Рассказ про этот случай мать заключила возмущением:
— И все-таки бросил! — И, сникая, недоуменно спрашивала саму себя: — Почему люди меняются?
— Машенька, — сказала Лиза, — ты давай полезай в ванну. Освежишься с пути. Мы тем временем кое-что сообразим.
Моясь, Маша слышала беготню в квартире и хлопанье дверей. Посмеивалась над собой: «В честь моего приезда готовится прием. Не хватает только Георгиевского зала, правительства и космонавтов».
Ей нравилось сиянье широконосого крана, вода, колебания которой отражались скаканьем зайчиков на стенках ванны, и собственное тело; оно было легкое, золотеющее от чуточного загара; она рассматривала его, гладила, чувствовала, как собственный взгляд и эти поглаживания вызывают волнение, сопровождающееся желанием сжаться в комочек.
Возле двери в комнату ее встретил мальчуган. Он держался за плитку шоколада, торчавшую из кармана распашонки. Маша догадалась, что это Игорешка. Подняла его и, заслоняя им лицо, вошла в комнату.
Отец забрал у Маши брата и сказал:
— Не бойся, рабочий класс не сглазит тебя. Сглаз лишь в деревне случается. Да, Лиза?
Люди, находившиеся в комнате, засмеялись. Наверно, вспомнили какую-то, рассказанную Лизой, историю про сглаз.
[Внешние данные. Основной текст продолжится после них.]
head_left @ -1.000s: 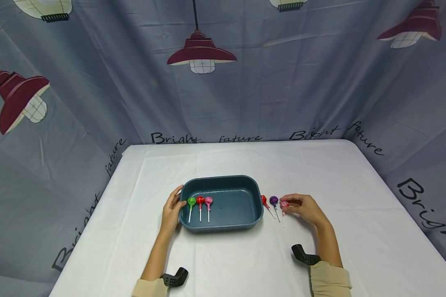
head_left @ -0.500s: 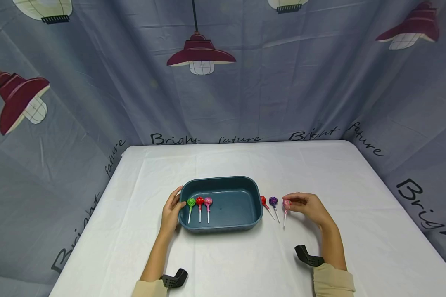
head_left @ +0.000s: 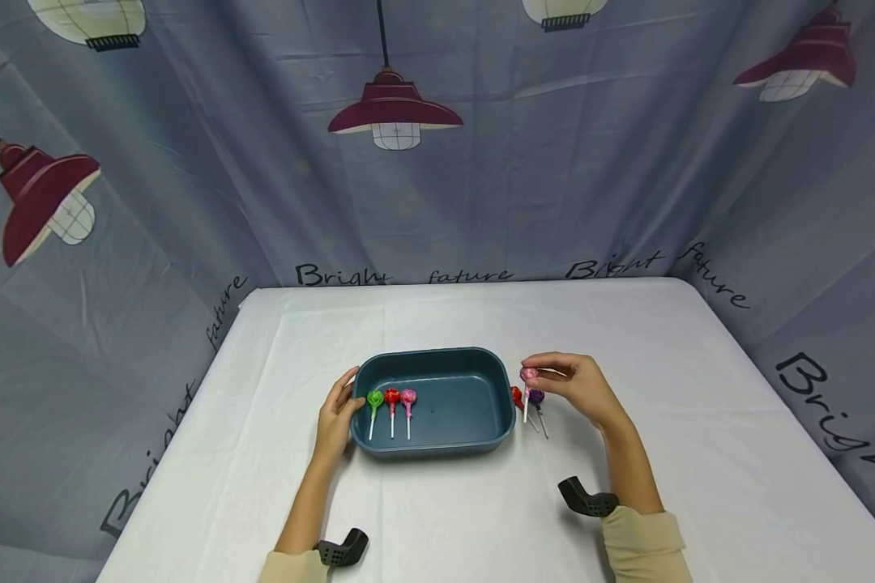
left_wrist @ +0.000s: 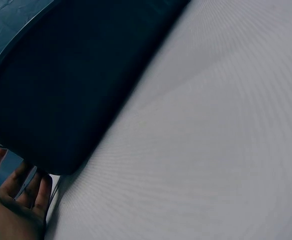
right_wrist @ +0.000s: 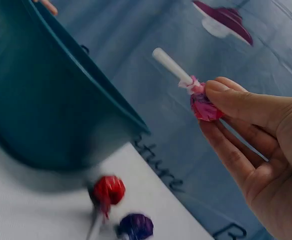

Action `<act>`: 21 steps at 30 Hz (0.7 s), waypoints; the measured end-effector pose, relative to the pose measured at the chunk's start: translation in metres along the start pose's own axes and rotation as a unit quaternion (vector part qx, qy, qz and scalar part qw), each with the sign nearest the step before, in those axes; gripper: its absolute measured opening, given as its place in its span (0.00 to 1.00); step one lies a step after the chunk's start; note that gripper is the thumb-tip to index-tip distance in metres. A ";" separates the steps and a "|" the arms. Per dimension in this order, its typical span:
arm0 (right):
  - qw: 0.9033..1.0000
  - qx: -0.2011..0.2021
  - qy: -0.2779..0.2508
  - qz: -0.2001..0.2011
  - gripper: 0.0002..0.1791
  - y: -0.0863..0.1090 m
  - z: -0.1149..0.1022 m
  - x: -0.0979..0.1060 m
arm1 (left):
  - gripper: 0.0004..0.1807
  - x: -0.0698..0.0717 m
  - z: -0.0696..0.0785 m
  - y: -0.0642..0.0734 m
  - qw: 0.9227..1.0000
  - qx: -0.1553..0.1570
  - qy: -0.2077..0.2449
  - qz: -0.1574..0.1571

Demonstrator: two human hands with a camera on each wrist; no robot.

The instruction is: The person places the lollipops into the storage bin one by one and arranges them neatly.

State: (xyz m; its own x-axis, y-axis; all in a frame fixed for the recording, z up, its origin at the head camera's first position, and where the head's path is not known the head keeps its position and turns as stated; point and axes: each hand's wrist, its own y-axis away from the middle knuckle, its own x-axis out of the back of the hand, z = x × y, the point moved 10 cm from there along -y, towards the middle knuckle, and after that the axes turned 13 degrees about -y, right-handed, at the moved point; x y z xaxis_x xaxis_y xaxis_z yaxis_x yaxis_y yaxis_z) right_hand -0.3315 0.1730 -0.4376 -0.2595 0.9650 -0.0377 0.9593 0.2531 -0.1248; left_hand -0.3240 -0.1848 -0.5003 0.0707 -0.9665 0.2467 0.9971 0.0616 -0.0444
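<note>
My right hand (head_left: 572, 385) pinches a pink lollipop (right_wrist: 206, 105) by its wrapped candy between thumb and fingers, its white stick free. The hand is raised beside the right end of a dark teal plastic tray (head_left: 437, 447). Below the hand, a red lollipop (right_wrist: 108, 190) and a purple lollipop (right_wrist: 136, 226) lie on the white cloth near the tray wall. My left hand (head_left: 337, 417) grips the tray's left end, thumb over the rim and fingers along the outer wall. Inside the tray, a green lollipop (head_left: 375, 398), a red lollipop (head_left: 392, 396) and a pink lollipop (head_left: 408, 397) stand in a row at the left.
The tray sits on a table (head_left: 437, 526) covered in white cloth. A grey-blue curtain (head_left: 539, 178) with printed lamps and lettering hangs behind and at both sides. A black wrist mount (head_left: 343, 548) is on the left forearm, another black mount (head_left: 586, 498) on the right.
My right hand has picked the pink lollipop up from the right of the purple one and carried it up and left toward the tray. The left hand keeps its place.
</note>
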 end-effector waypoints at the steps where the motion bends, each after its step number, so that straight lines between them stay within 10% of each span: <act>1: 1.000 0.001 -0.002 -0.004 0.17 -0.002 -0.005 -0.006 | 0.28 0.000 0.000 0.000 1.000 0.000 -0.001 0.000; 21: 0.995 0.007 0.029 -0.094 0.15 -0.051 -0.007 -0.101 | 0.27 0.002 -0.002 0.000 1.000 0.004 -0.002 0.005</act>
State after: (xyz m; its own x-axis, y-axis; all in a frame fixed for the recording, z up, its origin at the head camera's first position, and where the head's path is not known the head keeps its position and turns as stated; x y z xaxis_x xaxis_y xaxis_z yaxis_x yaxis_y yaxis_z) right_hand -0.3538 0.0632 -0.4204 -0.4262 0.9035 0.0457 0.8929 0.4282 -0.1389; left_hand -0.3240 -0.1869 -0.5015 0.0809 -0.9646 0.2509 0.9965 0.0735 -0.0385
Корабельников предполагал, что жена рассердится, и, когда она ткнула его в бок, охнул и засеменил вокруг стола. Все опять засмеялись.
Маша села рядом с Лизой, и та объяснила ей, что у них всегда весело дурачатся в компаниях.
Отчим не любит компаний. Особенно дома. Сходит к магазину, с кем-нибудь раза три «нарисует» бутылку и припрется чесать кулаки. Хотела сказать об этом Лизе, но передумала.
Отец поднялся и предложил выпить за Машу.
Гости — подъездные соседи Корабельниковых — загудели, закивали, одобряя тост. Рыжий худющий машинист коксовыталкивателя Коля Колич — так называла его Лиза — подошел к Маше со складным алюминиевым стаканчиком, наполненным водкой.
— Головастая молодежь растет. И ты, должно, толковая. За тебя и за всю молодежь. Чтобы не выпала на вашу долю война, как на нашу с твоим отцом.
Маша чокнулась с Колей Количем, с отцом, с Лизой и с теми женщинами и мужчинами, кто дотянулся до ее рюмки. Пить не стала — приложила губы к рубчатому стеклянному боку. Коля Колич похвалил ее за это и стал высказываться: дескать, обвиняют современную молодежь, что она пьет, а она пьет, да не вся — тому примером Константина Васильевича дочка.
Впервые Маша казалась себе взрослой. Никогда раньше не устраивались ради нее застолья.
Отец следил, чтобы Маша ела. Подкладывал свежих огурчиков, красновато-перечного карбоната, нарезанного тонкими пластиками, сазаньей икры, которая похрустывала на зубах рыжими поджарками.
Интересно, если б сейчас рядом сидел Владька, ухаживал бы он за ней? Куда ему? Галуа… А кто такой Галуа? Надо посмотреть в энциклопедии.
Тут Лиза обнаружила, что Игореша давеча, в коридоре, не отдал сестре шоколад. Она принялась его журить, но Маша выручила: соврала, что у нее отвращение к шоколаду.